An exact transcription of the lines below, from the first through the one containing "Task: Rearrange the", is the only output wanted.

==== Given entries

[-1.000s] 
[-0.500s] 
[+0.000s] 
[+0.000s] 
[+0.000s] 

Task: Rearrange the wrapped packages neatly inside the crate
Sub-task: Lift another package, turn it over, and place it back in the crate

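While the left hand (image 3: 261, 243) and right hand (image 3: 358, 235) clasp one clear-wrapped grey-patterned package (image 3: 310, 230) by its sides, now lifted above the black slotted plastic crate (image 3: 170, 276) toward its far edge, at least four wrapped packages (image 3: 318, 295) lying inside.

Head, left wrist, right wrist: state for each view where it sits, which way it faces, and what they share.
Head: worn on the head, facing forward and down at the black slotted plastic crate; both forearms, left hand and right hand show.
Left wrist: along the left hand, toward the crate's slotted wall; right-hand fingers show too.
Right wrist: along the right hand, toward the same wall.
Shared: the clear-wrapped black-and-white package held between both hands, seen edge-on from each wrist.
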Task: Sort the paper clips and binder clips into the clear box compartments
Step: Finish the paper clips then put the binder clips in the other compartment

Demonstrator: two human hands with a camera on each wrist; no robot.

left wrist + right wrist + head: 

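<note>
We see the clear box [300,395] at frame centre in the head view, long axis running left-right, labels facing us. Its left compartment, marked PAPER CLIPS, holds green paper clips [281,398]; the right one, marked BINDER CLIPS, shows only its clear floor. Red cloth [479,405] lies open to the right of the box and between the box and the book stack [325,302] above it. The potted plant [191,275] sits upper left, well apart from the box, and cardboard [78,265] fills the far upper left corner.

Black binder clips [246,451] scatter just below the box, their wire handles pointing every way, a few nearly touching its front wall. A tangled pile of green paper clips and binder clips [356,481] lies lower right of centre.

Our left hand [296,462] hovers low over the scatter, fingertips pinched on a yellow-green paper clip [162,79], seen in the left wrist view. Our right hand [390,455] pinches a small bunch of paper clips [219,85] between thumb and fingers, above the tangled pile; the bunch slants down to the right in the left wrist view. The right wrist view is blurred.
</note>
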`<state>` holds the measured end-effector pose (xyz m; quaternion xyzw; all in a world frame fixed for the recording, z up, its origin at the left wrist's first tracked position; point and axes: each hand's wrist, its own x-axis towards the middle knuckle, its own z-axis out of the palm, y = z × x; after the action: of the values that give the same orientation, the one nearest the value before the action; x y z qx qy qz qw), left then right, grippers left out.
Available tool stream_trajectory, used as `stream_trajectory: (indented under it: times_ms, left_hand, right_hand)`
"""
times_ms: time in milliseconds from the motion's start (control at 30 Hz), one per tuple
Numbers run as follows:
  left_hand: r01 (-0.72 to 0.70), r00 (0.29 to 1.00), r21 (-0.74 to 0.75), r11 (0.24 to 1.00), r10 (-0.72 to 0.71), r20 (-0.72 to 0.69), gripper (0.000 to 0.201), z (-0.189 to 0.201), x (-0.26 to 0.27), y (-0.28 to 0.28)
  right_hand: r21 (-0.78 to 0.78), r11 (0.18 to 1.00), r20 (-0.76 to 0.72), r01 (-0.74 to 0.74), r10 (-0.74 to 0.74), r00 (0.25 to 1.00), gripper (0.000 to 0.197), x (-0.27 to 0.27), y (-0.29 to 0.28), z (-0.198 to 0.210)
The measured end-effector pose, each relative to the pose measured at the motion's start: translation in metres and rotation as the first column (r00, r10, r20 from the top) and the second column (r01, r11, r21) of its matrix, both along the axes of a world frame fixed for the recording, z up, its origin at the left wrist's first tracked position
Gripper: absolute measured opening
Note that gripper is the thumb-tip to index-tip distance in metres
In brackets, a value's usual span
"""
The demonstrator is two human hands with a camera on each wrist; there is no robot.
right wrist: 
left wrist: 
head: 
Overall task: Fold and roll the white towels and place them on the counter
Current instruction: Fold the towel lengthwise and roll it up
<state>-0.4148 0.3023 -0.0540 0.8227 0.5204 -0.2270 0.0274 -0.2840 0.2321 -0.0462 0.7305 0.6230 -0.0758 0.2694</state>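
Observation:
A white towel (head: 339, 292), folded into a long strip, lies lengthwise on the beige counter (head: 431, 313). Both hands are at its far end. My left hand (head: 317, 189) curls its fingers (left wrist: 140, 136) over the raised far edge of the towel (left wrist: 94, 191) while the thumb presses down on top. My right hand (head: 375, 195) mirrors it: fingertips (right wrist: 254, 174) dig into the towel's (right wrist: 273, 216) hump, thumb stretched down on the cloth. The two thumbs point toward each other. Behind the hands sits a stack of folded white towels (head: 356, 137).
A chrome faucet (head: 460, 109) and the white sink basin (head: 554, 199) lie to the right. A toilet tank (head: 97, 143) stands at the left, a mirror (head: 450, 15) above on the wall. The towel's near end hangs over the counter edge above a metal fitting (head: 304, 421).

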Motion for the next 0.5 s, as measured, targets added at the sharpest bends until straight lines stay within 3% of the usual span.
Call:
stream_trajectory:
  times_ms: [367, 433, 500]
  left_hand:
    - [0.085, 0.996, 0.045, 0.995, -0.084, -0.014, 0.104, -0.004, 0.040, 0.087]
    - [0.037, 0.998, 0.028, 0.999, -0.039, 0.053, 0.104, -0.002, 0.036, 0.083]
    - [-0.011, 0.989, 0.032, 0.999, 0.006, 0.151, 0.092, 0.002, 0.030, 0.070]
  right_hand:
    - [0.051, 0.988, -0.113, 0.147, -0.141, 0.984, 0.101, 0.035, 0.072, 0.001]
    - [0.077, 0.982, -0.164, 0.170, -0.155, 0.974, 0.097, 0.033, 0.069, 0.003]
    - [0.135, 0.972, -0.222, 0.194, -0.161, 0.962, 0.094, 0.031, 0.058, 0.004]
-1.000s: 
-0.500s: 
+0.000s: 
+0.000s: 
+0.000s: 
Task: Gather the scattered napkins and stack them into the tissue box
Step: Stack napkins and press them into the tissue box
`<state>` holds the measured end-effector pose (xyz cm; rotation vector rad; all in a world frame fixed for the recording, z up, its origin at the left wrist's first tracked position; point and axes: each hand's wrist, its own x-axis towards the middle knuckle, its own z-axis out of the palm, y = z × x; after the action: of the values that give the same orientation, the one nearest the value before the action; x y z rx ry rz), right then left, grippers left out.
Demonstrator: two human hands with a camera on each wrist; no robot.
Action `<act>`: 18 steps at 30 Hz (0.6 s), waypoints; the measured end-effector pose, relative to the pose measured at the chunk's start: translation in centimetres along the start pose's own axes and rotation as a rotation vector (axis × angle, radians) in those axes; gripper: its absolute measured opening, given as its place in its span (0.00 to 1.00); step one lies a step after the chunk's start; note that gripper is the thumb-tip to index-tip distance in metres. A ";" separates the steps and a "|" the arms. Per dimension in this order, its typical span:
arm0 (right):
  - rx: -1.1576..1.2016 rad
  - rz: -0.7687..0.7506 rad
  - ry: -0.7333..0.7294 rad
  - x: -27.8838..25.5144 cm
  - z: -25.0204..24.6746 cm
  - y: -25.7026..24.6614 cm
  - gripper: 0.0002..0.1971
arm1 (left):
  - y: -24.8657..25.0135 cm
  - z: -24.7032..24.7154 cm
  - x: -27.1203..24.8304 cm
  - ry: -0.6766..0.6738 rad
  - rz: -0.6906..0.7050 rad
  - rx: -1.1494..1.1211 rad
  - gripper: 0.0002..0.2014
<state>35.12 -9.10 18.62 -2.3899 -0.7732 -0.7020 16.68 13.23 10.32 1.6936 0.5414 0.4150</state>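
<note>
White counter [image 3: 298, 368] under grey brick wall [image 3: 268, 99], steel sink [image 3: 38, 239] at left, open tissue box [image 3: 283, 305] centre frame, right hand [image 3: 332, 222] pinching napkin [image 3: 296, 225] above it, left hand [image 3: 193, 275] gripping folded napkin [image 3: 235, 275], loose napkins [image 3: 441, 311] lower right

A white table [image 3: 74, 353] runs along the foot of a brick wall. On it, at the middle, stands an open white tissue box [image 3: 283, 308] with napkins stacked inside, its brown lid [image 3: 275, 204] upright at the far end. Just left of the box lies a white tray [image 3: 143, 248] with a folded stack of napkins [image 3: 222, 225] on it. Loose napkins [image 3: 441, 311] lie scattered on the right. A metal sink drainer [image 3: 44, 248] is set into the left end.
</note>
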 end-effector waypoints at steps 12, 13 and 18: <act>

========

### Exercise answer:
[-1.000s] 
[-0.500s] 
[+0.000s] 
[+0.000s] 
[+0.000s] 

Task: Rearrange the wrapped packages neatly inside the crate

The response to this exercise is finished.